Brief: Exact transcription with no images: write out all of the entries below.

Records contained in a dataset:
>>>
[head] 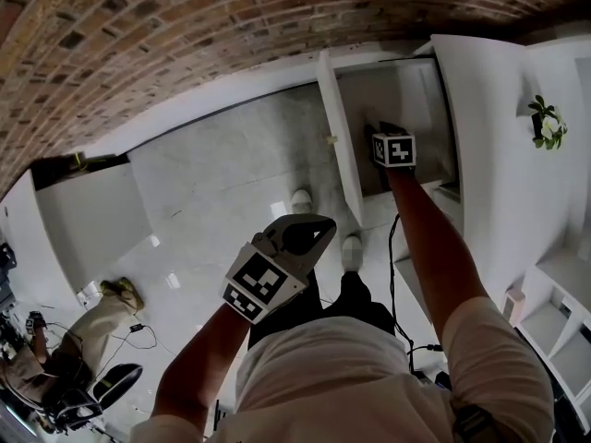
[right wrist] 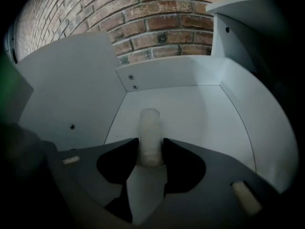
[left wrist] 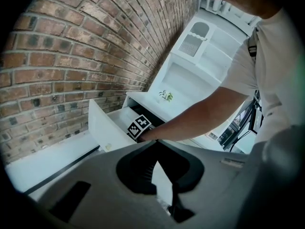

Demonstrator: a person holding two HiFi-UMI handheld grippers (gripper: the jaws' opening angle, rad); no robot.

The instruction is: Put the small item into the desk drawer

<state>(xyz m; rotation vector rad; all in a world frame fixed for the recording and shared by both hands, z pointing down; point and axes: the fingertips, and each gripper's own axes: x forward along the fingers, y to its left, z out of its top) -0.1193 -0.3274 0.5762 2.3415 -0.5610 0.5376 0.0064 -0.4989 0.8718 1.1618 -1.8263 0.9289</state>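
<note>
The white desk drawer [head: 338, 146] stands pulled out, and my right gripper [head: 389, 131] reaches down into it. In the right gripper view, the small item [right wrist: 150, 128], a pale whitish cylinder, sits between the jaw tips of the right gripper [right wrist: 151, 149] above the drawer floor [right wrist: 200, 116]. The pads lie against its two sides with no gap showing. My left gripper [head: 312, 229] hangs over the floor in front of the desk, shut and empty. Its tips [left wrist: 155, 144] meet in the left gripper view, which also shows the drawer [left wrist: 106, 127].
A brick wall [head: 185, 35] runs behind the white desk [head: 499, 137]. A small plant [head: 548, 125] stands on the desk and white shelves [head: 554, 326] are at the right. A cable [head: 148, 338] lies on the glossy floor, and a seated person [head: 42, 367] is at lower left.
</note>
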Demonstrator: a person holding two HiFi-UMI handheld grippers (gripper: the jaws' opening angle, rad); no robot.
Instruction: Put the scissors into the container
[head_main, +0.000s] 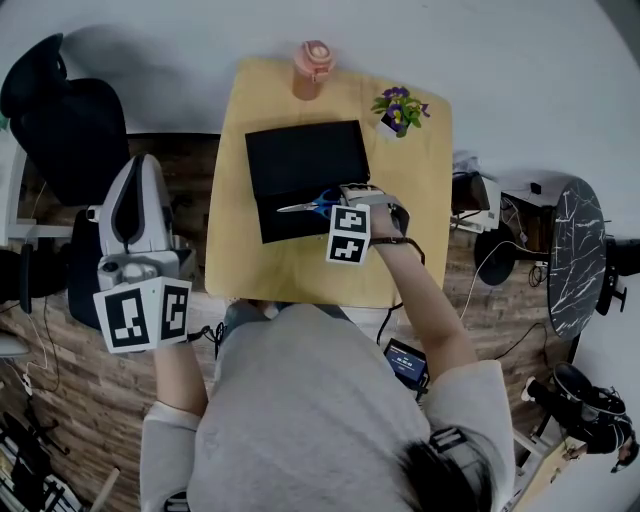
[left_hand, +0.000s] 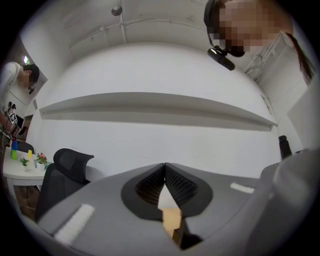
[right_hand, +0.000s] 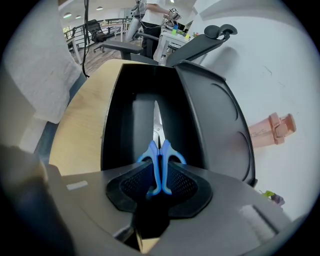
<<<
Exercise solution:
[head] 
[right wrist] 
[left wrist] 

Demonstrator: a person holding two HiFi-UMI handheld grippers (gripper: the jaws' opening angle, rad); no robot.

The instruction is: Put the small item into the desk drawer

<state>(xyz m; rotation vector rad; all in a world frame fixed for the recording and shared by both hands, z pointing down; point and axes: the fingertips, and each gripper's own axes: x forward along the fingers, y to its left, z out of its top) -0.1193 -0.3274 0.5762 2.3415 -0.5610 0.5376 0.0064 -0.4989 0.8718 1.1618 -1.8263 0.9289</state>
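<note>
The white desk drawer [head: 338, 146] stands pulled out, and my right gripper [head: 389, 131] reaches down into it. In the right gripper view, the small item [right wrist: 150, 128], a pale whitish cylinder, sits between the jaw tips of the right gripper [right wrist: 151, 149] above the drawer floor [right wrist: 200, 116]. The pads lie against its two sides with no gap showing. My left gripper [head: 312, 229] hangs over the floor in front of the desk, shut and empty. Its tips [left wrist: 155, 144] meet in the left gripper view, which also shows the drawer [left wrist: 106, 127].
A brick wall [head: 185, 35] runs behind the white desk [head: 499, 137]. A small plant [head: 548, 125] stands on the desk and white shelves [head: 554, 326] are at the right. A cable [head: 148, 338] lies on the glossy floor, and a seated person [head: 42, 367] is at lower left.
</note>
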Demonstrator: a person holding two HiFi-UMI handheld grippers (gripper: the jaws' opening angle, rad); no robot.
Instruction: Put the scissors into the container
[head_main, +0.000s] 
[left_hand, +0.000s] 
[right_hand, +0.000s] 

This concludes the output for the exercise.